▶ Given data:
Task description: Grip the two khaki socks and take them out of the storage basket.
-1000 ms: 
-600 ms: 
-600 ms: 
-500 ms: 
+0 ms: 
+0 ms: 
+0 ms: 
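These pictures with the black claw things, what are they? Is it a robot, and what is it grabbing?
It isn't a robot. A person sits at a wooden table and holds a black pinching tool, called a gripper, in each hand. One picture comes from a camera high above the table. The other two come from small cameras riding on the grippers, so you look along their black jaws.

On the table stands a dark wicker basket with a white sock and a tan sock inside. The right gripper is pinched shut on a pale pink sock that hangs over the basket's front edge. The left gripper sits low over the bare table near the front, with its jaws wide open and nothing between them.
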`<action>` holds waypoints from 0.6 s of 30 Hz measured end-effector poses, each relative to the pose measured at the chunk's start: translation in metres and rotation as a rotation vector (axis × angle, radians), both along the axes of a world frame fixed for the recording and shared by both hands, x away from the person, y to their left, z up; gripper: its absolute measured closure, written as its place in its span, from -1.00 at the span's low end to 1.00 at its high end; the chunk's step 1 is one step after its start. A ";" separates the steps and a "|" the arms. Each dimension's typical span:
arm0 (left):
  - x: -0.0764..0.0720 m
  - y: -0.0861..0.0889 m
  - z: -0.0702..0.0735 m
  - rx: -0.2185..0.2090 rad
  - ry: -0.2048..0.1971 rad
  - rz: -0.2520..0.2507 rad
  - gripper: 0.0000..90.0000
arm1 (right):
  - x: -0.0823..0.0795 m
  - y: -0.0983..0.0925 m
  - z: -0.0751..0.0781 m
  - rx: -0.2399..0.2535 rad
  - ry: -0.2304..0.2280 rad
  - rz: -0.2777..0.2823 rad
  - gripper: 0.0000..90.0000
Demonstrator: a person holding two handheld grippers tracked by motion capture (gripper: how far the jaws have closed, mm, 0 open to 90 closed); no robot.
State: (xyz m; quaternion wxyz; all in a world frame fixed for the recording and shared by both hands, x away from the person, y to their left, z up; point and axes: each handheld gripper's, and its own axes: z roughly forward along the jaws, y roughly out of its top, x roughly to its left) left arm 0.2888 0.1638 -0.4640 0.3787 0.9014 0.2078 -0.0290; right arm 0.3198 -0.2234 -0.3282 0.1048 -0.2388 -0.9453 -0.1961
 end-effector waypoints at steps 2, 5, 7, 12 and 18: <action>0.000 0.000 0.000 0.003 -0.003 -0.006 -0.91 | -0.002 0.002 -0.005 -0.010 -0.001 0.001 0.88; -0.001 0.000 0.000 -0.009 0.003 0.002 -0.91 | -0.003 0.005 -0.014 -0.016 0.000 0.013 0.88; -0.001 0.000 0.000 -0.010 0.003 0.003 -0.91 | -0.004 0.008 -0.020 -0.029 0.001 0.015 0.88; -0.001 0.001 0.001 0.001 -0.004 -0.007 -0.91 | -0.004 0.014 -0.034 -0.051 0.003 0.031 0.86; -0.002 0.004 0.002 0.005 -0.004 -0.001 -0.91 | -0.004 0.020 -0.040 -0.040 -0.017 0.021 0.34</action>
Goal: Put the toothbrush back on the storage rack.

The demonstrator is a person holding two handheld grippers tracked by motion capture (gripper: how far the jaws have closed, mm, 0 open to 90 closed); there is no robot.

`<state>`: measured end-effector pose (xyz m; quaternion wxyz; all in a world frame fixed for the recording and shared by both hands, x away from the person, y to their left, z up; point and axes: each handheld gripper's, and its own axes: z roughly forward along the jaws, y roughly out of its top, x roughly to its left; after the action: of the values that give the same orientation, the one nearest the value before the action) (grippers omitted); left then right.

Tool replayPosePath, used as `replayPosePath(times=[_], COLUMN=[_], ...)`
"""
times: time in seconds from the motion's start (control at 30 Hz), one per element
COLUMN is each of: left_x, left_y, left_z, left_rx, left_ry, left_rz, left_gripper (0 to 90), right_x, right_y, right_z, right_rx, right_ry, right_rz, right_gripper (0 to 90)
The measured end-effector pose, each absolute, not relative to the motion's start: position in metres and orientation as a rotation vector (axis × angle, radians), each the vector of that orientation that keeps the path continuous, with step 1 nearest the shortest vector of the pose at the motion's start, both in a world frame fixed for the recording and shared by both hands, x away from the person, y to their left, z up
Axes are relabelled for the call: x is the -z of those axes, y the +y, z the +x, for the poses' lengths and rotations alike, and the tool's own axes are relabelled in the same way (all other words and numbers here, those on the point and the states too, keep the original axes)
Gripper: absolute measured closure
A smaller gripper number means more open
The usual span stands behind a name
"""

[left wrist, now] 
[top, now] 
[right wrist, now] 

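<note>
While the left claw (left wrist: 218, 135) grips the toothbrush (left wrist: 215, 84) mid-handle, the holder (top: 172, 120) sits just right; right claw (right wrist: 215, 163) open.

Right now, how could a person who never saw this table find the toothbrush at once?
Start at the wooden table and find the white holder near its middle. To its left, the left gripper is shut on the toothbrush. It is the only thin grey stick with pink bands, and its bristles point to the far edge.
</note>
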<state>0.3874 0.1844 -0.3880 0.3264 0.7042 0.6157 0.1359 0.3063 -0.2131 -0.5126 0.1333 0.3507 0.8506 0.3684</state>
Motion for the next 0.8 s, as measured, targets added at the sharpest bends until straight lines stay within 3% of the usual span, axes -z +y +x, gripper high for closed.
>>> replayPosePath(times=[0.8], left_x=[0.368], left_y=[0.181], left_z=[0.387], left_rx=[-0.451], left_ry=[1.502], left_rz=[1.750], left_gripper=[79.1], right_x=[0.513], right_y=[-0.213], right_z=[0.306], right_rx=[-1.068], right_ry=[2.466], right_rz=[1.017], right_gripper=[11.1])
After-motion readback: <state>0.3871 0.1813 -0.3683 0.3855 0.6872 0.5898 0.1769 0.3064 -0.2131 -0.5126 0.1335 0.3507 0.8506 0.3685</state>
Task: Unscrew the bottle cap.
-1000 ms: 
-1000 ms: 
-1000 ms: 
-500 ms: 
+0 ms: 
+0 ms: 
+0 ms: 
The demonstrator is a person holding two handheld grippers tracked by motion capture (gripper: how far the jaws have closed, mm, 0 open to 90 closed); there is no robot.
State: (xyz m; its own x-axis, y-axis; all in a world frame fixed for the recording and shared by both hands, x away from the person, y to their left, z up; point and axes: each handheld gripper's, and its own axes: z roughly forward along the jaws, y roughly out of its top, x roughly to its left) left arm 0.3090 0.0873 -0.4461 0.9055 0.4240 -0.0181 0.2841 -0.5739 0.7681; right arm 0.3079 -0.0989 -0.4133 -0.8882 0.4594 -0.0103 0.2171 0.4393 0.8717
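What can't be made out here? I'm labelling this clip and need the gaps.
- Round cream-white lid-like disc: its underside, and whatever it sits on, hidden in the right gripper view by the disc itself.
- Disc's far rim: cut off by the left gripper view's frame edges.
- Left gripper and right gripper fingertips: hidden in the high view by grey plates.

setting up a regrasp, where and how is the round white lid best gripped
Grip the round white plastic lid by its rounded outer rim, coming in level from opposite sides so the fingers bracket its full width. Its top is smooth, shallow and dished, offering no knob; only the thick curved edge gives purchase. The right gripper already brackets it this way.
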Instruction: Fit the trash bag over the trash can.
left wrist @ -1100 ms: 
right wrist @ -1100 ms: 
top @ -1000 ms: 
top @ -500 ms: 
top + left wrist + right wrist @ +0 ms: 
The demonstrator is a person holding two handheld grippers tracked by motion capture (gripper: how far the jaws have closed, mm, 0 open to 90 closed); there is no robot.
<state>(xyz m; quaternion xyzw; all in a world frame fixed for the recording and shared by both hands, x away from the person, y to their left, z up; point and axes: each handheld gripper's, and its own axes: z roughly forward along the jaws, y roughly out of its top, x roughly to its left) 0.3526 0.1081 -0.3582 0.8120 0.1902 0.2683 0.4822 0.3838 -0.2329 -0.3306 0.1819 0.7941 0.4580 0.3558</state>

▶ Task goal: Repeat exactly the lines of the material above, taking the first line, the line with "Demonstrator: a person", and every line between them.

▶ Answer section:
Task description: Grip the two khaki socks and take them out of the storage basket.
-1000 ms: 
-600 ms: 
-600 ms: 
-500 ms: 
+0 ms: 
+0 ms: 
+0 ms: 
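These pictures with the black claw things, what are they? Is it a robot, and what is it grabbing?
It isn't a robot. A person sits at a wooden table and holds a black pinching tool, called a gripper, in each hand. One picture comes from a camera high above the table. The other two come from small cameras riding on the grippers, so you look along their black jaws.

On the table stands a dark wicker basket with a white sock and a tan sock inside. The right gripper is pinched shut on a pale pink sock that hangs over the basket's front edge. The left gripper sits low over the bare table near the front, with its jaws wide open and nothing between them.
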`<action>` holds waypoints from 0.6 s of 30 Hz measured end-effector poses, each relative to the pose measured at the chunk's start: translation in metres and rotation as a rotation vector (axis × angle, radians), both along the axes of a world frame fixed for the recording and shared by both hands, x away from the person, y to their left, z up; gripper: its absolute measured closure, written as its place in its span, from -1.00 at the span's low end to 1.00 at its high end; the chunk's step 1 is one step after its start. A ";" separates the steps and a "|" the arms. Each dimension's typical span:
arm0 (left):
  - x: -0.0764..0.0720 m
  - y: -0.0861..0.0889 m
  - z: -0.0702..0.0735 m
  - rx: -0.2185..0.2090 rad
  - ry: -0.2048..0.1971 rad
  - rz: -0.2520..0.2507 rad
  - gripper: 0.0000..90.0000
arm1 (right):
  - x: -0.0823..0.0795 m
  - y: -0.0983..0.0925 m
  - z: -0.0751..0.0781 m
  - rx: -0.2399..0.2535 rad
  - ry: -0.2304..0.2280 rad
  - rz: -0.2777..0.2823 rad
  - gripper: 0.0000..90.0000
Demonstrator: a person holding two handheld grippers tracked by motion capture (gripper: how far the jaws have closed, mm, 0 open to 90 closed); no robot.

With that, the exercise is done.